■ **WHAT YOU HAVE TO DO**:
Where does the word "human" appear in the entries below? Copy each line that holds it.

(Dataset items)

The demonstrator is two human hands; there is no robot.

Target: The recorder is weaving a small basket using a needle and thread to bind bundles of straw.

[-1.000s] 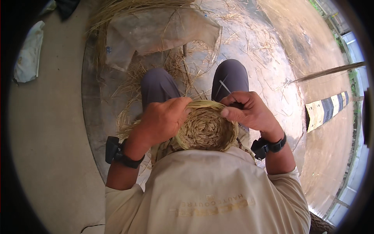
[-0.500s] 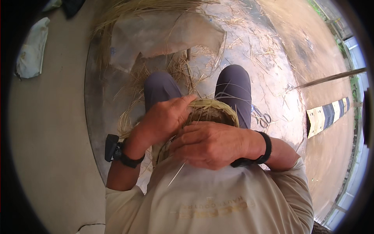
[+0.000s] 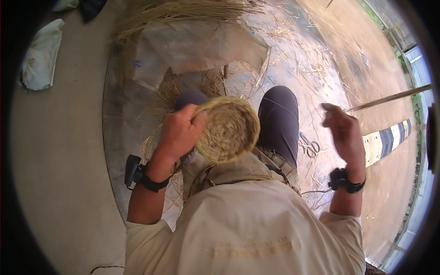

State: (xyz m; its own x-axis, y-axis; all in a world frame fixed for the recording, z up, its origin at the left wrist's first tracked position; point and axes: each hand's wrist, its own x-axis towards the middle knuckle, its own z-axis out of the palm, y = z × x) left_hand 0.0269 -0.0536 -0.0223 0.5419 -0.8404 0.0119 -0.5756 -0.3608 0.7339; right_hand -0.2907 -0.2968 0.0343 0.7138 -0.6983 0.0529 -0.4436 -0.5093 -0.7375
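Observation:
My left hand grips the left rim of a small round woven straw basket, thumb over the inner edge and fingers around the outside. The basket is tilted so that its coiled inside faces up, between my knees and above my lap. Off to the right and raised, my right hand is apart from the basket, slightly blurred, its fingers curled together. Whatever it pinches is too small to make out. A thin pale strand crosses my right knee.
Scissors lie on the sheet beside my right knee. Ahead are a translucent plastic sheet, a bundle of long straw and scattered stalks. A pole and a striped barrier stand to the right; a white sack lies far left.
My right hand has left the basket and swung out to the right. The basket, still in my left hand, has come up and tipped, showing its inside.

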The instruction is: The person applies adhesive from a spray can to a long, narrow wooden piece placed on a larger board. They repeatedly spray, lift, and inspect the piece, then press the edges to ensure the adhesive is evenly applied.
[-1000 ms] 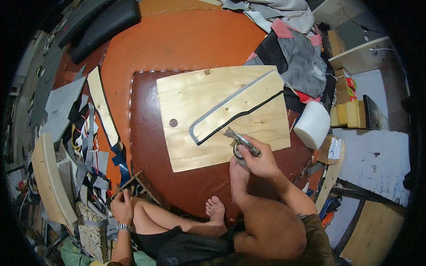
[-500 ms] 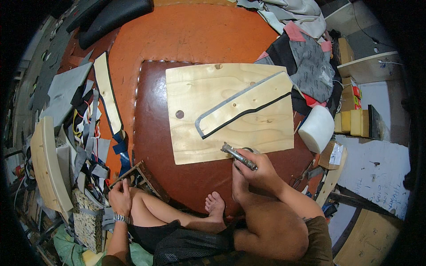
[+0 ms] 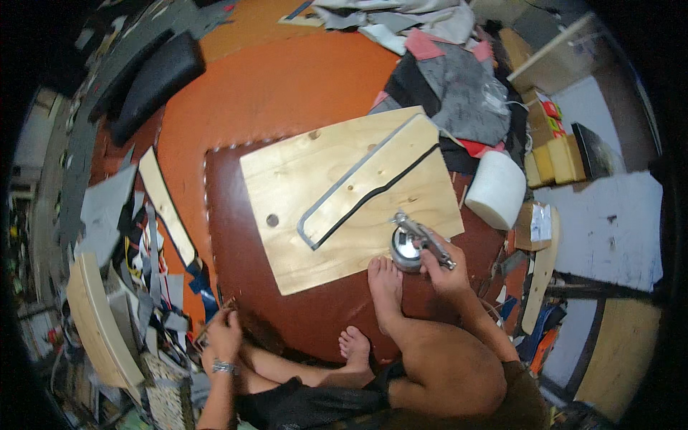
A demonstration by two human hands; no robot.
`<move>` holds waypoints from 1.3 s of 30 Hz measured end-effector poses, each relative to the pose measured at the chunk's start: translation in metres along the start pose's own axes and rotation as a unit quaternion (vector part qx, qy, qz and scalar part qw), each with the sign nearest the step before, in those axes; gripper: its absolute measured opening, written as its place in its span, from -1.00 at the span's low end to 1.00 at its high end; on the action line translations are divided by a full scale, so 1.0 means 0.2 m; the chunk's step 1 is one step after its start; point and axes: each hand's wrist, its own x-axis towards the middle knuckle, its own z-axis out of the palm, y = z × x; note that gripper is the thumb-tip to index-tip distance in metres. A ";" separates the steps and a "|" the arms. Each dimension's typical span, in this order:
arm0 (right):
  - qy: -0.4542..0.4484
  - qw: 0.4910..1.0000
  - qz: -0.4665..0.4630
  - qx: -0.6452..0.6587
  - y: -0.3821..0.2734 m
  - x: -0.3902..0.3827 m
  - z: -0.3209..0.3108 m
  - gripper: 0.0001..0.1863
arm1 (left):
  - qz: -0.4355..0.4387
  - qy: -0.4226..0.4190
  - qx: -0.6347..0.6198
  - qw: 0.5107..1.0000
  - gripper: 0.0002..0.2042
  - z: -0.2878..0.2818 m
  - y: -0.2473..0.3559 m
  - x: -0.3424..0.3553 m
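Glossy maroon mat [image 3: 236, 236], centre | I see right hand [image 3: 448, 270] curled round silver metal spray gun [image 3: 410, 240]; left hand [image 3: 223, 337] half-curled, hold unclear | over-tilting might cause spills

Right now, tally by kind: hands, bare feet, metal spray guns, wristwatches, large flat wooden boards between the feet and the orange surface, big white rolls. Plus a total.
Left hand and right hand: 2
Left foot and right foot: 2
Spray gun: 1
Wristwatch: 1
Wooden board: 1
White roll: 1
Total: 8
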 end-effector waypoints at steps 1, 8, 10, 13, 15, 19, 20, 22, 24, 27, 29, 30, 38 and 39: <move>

■ **PROBLEM SOLUTION**:
The demonstrator is two human hands; there is no robot.
A demonstration by two human hands; no robot.

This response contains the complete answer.